For example, with a primary language of **en**, and **es** and **fr** as detected translations, the sitemap look like this:

.. code-block:: xml

   <?xml version="1.0" encoding="utf-8"?>
   <urlset xmlns:xhtml="http://www.w3.org/1999/xhtml" xmlns="http://www.sitemaps.org/schemas/sitemap/0.9">
     <url>
       <loc>https://my-site.com/docs/en/index.html</loc>
       <xhtml:link href="https://my-site.com/docs/es/index.html" hreflang="es" rel="alternate"/>
       <xhtml:link href="https://my-site.com/docs/fr/index.html" hreflang="fr" rel="alternate"/>
       <xhtml:link href="https://my-site.com/docs/en/index.html" hreflang="en" rel="alternate"/>
     </url>
     <url>
       <loc>https://my-site.com/docs/en/about.html</loc>
       <xhtml:link href="https://my-site.com/docs/es/about.html" hreflang="es" rel="alternate"/>
       <xhtml:link href="https://my-site.com/docs/fr/about.html" hreflang="fr" rel="alternate"/>
       <xhtml:link href="https://my-site.com/docs/en/about.html" hreflang="en" rel="alternate"/>
     </url>
   </urlset>

Use :confval:`sitemap_locales` to manually specify a list of locales to include in the sitemap:

.. code-block:: python

   sitemap_locales = ['en', 'es']

The end result looks something like the following for each language/version build:

.. code-block:: xml

   <?xml version="1.0" encoding="utf-8"?>
   <urlset xmlns:xhtml="http://www.w3.org/1999/xhtml" xmlns="http://www.sitemaps.org/schemas/sitemap/0.9">
     <url>
       <loc>https://my-site.com/docs/en/index.html</loc>
       <xhtml:link href="https://my-site.com/docs/es/index.html" hreflang="es" rel="alternate"/>
       <xhtml:link href="https://my-site.com/docs/en/index.html" hreflang="en" rel="alternate"/>
     </url>
     <url>
       <loc>https://my-site.com/docs/en/about.html</loc>
       <xhtml:link href="https://my-site.com/docs/es/about.html" hreflang="es" rel="alternate"/>
       <xhtml:link href="https://my-site.com/docs/en/about.html" hreflang="en" rel="alternate"/>
     </url>
   </urlset>

To generate the primary language with no alternatives, set :confval:`sitemap_locales` to ``[None]``:

.. code-block:: python

   sitemap_locales = [None]

For multilingual sitemaps, generate a sitemap per language and then manually add each to a `sitemapindex.xml`_ file.

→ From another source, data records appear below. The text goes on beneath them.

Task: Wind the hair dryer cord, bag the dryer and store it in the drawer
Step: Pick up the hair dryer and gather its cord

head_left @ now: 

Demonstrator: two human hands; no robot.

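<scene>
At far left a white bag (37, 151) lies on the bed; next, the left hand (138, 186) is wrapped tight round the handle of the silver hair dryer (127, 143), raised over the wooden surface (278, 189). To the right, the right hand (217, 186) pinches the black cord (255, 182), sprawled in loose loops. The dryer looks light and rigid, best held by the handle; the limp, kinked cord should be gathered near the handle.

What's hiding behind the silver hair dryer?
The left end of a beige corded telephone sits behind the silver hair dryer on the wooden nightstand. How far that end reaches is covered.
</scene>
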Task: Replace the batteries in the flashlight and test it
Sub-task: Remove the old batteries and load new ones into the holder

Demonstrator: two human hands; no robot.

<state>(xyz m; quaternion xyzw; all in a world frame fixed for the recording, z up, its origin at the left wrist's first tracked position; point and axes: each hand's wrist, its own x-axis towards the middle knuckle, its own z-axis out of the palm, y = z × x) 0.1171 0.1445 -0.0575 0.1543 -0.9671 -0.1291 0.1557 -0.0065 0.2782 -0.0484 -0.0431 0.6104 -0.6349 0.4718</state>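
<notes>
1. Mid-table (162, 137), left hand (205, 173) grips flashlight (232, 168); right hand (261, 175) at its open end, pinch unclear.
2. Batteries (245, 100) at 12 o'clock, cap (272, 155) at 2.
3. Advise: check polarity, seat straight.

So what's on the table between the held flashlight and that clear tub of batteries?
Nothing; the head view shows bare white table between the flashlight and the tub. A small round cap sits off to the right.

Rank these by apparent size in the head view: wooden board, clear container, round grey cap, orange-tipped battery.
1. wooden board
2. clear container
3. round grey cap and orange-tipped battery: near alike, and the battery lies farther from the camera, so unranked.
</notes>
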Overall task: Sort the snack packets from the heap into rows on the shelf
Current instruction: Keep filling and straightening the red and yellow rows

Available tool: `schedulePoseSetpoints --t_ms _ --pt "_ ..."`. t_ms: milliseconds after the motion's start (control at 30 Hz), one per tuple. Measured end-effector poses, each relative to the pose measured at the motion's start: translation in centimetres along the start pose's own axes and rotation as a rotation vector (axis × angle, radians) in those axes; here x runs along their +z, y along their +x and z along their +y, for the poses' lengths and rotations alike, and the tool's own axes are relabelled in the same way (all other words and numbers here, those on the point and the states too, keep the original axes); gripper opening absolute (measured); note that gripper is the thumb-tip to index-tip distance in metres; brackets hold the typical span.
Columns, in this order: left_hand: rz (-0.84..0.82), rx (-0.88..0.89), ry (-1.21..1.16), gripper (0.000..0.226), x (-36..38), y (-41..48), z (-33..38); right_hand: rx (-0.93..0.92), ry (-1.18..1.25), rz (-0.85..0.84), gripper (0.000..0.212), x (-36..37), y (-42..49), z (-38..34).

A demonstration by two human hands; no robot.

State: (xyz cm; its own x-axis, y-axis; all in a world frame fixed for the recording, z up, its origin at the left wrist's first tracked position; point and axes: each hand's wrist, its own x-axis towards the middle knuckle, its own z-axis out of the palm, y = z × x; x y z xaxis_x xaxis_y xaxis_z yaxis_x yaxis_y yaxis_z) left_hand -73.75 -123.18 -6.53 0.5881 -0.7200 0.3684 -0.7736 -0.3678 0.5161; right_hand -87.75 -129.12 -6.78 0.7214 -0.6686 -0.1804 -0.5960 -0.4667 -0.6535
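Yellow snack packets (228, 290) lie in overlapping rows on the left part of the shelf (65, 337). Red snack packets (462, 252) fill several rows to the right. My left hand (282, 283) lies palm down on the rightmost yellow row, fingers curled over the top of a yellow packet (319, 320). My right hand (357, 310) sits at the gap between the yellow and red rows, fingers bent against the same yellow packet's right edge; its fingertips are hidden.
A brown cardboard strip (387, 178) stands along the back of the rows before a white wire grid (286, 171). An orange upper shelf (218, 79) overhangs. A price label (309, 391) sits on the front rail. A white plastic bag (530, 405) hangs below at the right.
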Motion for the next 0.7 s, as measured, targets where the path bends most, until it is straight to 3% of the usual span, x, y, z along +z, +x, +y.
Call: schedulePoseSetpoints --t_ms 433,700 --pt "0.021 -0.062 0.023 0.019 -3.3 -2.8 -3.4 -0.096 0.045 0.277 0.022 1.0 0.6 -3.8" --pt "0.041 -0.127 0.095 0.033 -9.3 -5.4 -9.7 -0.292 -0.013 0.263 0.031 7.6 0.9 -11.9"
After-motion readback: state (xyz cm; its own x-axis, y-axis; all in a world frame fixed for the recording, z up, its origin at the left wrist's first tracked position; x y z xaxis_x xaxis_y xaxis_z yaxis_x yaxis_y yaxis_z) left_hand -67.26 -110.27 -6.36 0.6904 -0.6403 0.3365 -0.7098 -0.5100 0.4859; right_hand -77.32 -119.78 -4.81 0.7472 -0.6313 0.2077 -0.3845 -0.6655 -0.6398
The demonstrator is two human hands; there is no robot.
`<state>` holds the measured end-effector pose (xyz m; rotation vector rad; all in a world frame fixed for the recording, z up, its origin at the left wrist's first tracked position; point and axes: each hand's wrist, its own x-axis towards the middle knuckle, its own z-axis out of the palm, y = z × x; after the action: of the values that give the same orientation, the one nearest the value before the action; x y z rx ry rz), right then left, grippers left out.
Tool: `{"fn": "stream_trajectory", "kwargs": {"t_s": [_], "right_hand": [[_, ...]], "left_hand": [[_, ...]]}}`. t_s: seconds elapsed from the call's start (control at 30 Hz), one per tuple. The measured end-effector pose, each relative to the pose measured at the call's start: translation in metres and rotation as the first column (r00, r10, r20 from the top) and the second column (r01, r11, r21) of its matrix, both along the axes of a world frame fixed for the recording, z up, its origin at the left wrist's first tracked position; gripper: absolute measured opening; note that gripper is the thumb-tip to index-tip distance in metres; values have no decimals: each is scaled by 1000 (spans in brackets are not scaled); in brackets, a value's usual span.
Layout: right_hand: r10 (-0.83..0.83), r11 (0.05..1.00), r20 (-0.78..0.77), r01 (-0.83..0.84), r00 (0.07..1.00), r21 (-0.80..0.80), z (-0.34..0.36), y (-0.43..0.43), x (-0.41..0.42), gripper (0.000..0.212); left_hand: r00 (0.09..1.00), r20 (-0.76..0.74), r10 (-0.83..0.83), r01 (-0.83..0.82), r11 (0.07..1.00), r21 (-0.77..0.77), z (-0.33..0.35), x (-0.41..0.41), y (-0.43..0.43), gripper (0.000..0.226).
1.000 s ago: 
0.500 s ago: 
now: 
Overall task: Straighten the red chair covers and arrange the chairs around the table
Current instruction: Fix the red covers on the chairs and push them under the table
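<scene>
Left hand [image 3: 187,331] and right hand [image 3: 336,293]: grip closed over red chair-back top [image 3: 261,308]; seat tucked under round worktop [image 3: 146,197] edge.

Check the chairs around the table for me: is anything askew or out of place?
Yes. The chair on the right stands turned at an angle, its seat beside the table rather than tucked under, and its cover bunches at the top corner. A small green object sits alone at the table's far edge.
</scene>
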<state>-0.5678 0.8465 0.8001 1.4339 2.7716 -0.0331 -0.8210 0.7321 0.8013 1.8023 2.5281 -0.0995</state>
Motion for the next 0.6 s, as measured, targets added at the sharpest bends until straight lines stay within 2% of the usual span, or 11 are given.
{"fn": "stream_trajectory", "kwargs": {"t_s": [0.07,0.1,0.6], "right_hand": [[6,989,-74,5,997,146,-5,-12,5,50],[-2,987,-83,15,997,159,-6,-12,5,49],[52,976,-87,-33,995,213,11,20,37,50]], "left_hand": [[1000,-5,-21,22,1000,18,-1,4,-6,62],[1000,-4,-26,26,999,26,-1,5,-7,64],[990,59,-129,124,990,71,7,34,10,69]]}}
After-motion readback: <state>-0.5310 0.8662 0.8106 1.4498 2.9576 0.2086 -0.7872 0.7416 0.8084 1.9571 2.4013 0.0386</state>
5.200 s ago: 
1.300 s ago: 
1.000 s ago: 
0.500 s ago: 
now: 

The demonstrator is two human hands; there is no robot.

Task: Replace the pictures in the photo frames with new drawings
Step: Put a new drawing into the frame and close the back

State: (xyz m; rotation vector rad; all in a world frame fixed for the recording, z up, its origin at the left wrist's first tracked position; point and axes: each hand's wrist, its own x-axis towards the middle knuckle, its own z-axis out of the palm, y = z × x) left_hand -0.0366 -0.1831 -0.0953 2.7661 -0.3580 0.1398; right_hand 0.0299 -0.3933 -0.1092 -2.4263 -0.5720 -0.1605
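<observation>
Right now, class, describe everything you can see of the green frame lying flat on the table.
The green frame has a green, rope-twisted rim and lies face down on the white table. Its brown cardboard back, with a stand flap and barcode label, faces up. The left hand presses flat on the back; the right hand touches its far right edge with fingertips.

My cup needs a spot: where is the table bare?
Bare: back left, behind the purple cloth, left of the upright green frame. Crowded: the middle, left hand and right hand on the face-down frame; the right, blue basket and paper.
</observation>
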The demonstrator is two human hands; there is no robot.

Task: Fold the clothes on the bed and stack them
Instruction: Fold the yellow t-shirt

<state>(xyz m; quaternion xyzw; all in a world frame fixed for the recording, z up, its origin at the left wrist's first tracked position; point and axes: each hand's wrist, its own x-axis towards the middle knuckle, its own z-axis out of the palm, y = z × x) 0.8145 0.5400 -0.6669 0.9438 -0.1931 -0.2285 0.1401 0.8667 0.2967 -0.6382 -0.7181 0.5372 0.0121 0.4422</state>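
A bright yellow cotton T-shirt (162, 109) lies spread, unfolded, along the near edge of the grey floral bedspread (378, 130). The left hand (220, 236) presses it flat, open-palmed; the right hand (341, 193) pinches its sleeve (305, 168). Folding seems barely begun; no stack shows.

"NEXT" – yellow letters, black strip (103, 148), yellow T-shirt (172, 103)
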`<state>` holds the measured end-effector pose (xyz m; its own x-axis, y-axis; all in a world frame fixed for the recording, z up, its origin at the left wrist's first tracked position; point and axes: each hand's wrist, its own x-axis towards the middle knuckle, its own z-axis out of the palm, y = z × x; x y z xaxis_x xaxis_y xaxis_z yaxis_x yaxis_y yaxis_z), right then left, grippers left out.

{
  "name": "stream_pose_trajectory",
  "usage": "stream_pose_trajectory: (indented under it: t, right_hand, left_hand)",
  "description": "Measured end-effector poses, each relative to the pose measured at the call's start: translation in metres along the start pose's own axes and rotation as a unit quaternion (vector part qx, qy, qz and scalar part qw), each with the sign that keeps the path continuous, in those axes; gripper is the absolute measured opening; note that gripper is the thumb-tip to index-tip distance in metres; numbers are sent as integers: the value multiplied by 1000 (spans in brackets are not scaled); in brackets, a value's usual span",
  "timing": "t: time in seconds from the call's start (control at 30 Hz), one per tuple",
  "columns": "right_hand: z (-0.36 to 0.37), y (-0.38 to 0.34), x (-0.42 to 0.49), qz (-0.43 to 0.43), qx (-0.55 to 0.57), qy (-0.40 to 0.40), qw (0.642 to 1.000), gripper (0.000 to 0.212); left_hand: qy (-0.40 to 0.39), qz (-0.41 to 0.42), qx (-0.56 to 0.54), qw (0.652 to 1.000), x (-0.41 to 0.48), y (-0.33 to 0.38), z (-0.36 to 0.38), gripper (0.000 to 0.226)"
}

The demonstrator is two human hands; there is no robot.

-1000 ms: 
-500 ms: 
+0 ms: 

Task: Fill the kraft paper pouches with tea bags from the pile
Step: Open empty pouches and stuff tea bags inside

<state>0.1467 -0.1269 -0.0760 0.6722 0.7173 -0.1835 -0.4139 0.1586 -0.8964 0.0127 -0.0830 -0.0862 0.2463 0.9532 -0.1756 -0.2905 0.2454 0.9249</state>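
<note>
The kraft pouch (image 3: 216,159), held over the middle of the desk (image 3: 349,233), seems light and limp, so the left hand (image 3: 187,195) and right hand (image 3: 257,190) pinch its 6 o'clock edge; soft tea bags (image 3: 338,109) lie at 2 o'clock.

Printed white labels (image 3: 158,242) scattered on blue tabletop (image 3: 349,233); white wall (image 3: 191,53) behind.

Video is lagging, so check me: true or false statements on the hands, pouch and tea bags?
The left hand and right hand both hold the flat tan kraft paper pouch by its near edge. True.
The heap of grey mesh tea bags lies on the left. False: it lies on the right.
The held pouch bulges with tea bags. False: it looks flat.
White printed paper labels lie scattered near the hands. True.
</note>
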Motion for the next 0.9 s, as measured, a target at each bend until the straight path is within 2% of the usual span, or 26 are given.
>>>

.. _configuration_excluding_pages:

Excluding Pages
^^^^^^^^^^^^^^^

To exclude a set of pages, add each page's path to ``sitemap_exclude``:

.. code-block:: python

   sitemap_excludes = [
       "search.html",
       "genindex.html",
   ]


.. _sitemapindex.xml: https://support.google.com/webmasters/answer/75712?hl=en
.. _sitemaps.org: https://www.sitemaps.org/protocol.html